This RMarkdown document aims to provide a comprehensive understanding of descriptive statistics. We will cover:
First of all, let’s load the libraries that will be in use.
library(tidyverse)
library(dplyr)
library(knitr) # kable()
library(kableExtra) # kable_styling()
Next, let’s create a dataset representing scores of 50 students across three different subjects (Math, History, English) and two terms (Term1, Term2).
set.seed(123) # Set the seed for reproducibility of random numbers
# Create 'student_data' data frame with Student IDs and random scores for Math, History, and English for two terms
student_data <- data.frame(
StudentID = seq(1, 50), # Generate a sequence of Student IDs from 1 to 50
Math_Term1 = round(runif(50, 50, 100)), # Generate 50 random scores between 50 and 100 (for various subjects and terms)
Math_Term2 = round(runif(50, 50, 100)),
History_Term1 = round(runif(50, 50, 100)),
History_Term2 = round(runif(50, 50, 100)),
English_Term1 = round(runif(50, 50, 100)),
English_Term2 = round(runif(50, 50, 100))
) %>%
# Initialize 'math_term1_bands' by adding a new column to 'student_data' to classify Math Term1 scores into letter bands
mutate(Math_Term1_Band = as.character(cut(Math_Term1,
breaks = c(0, 59, 69, 79, 89, 100), # Define numeric intervals for categorization (0-59, 60-69, etc.)

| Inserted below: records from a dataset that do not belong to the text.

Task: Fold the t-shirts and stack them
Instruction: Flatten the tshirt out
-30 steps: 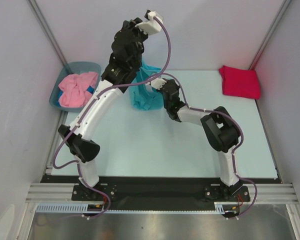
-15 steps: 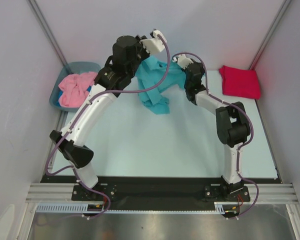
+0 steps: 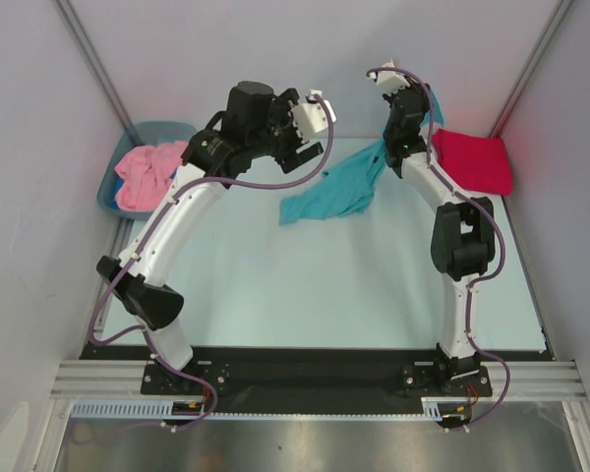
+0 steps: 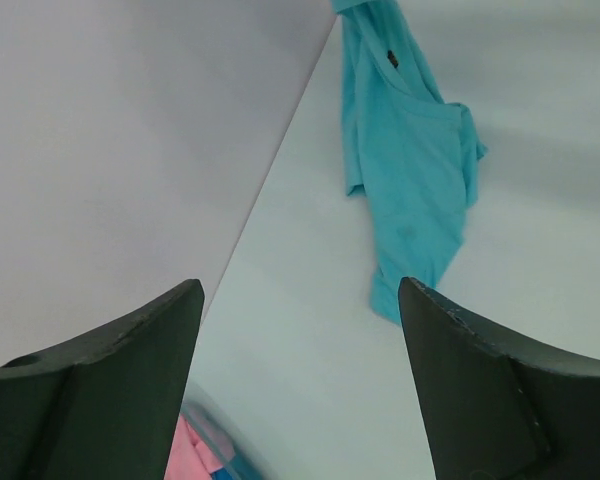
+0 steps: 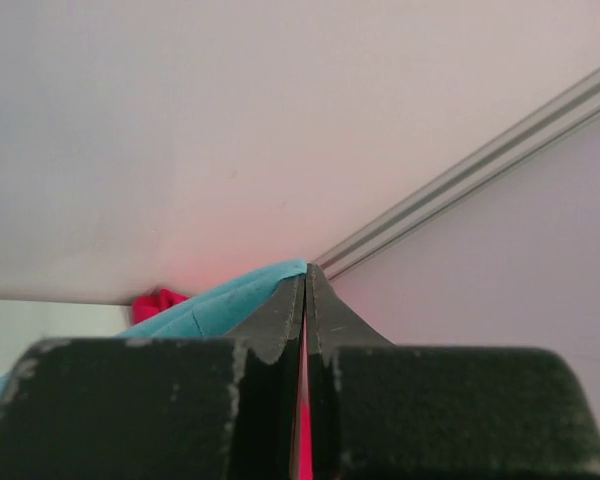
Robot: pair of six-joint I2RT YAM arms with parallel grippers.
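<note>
The turquoise t-shirt [image 3: 329, 195] hangs stretched from my right gripper [image 3: 423, 106] down onto the table, its lower end lying spread out. That gripper [image 5: 306, 275] is raised near the back wall and shut on an edge of the turquoise cloth [image 5: 230, 300]. My left gripper [image 3: 310, 147] hovers left of the shirt with its jaws open and nothing between them [image 4: 298, 285]; the turquoise shirt [image 4: 410, 180] lies ahead of it. A folded crimson t-shirt [image 3: 472, 160] rests at the back right. The pink t-shirt [image 3: 149, 177] lies crumpled in a tub.
The grey-blue plastic tub [image 3: 167, 131] stands off the table's left edge at the back. Pale walls close in the back and both sides. The arms' bases are bolted to a rail at the near edge.
My left gripper has let go of the turquoise shirt and opened. The right gripper has carried its hold up and to the right, pulling the shirt out long.
</note>
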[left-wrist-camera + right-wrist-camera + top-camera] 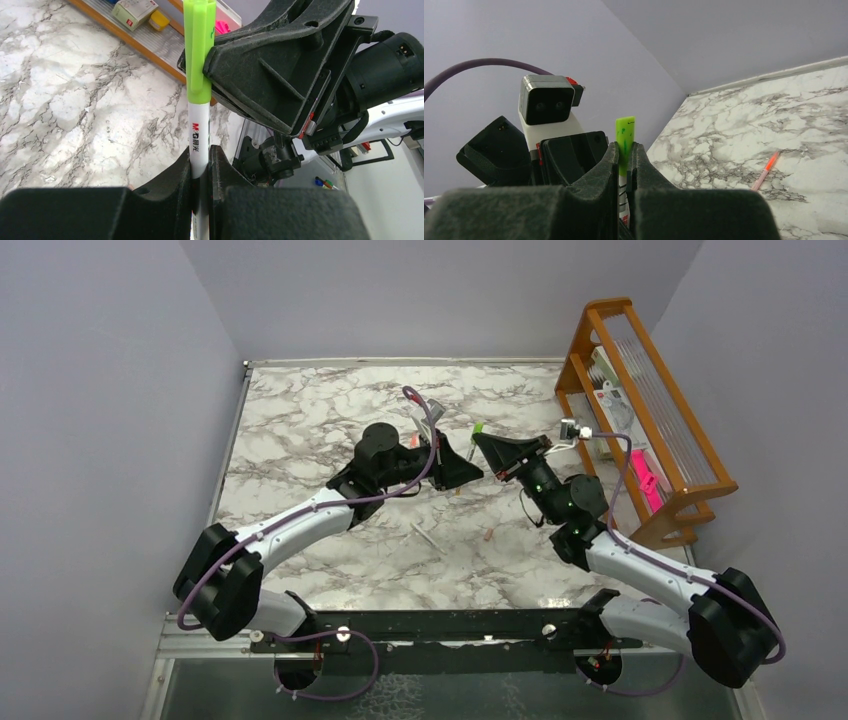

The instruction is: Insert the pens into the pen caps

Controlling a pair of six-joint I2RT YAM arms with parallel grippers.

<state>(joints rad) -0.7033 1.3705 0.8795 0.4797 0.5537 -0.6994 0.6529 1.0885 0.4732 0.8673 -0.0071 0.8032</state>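
Three lilac walls (440,290) enclose marble tabletop (300,430) with one orange pen (766,172).

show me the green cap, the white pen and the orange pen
green cap (199,47), left wrist view, middle of its body
white pen (199,145), left wrist view, printed part of the barrel
orange pen (766,171), right wrist view, middle of the barrel

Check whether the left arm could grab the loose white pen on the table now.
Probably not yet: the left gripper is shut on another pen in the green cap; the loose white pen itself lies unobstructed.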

labels = c("F", "D", "C", "B", "A"))), # Assign letter grades to each interval
Gender = sample(c("Female", "Male"),
size = nrow(.),
replace = TRUE)) # It randomly assigns a gender ("Female" or "Male") to each row, with the number of rows determined by nrow(.). Sampling is done with replacement, meaning the same gender can be assigned to multiple rows.
head(student_data, n = 10) # Display the first 10 rows of the 'student_data' data frame, which allows us to examine what the data looks like
## StudentID Math_Term1 Math_Term2 History_Term1 History_Term2 English_Term1
## 1 1 64 52 80 92 62
## 2 2 89 72 67 75 98
## 3 3 70 90 74 69 80
## 4 4 94 56 98 62 76
## 5 5 97 78 74 56 70
## 6 6 52 60 95 69 94
## 7 7 76 56 96 79 68
## 8 8 95 88 80 61 64
## 9 9 78 95 71 72 59
## 10 10 73 69 57 61 59
## English_Term2 Math_Term1_Band Gender
## 1 63 D Male
## 2 61 B Male
## 3 80 C Female
## 4 63 A Male
## 5 77 A Female
## 6 89 F Female
## 7 58 C Male
## 8 70 A Female
## 9 74 C Female
## 10 93 C Female
The Count refers to the number of occurrences of each category in your data. It provides a straightforward way to understand the distribution of your dataset.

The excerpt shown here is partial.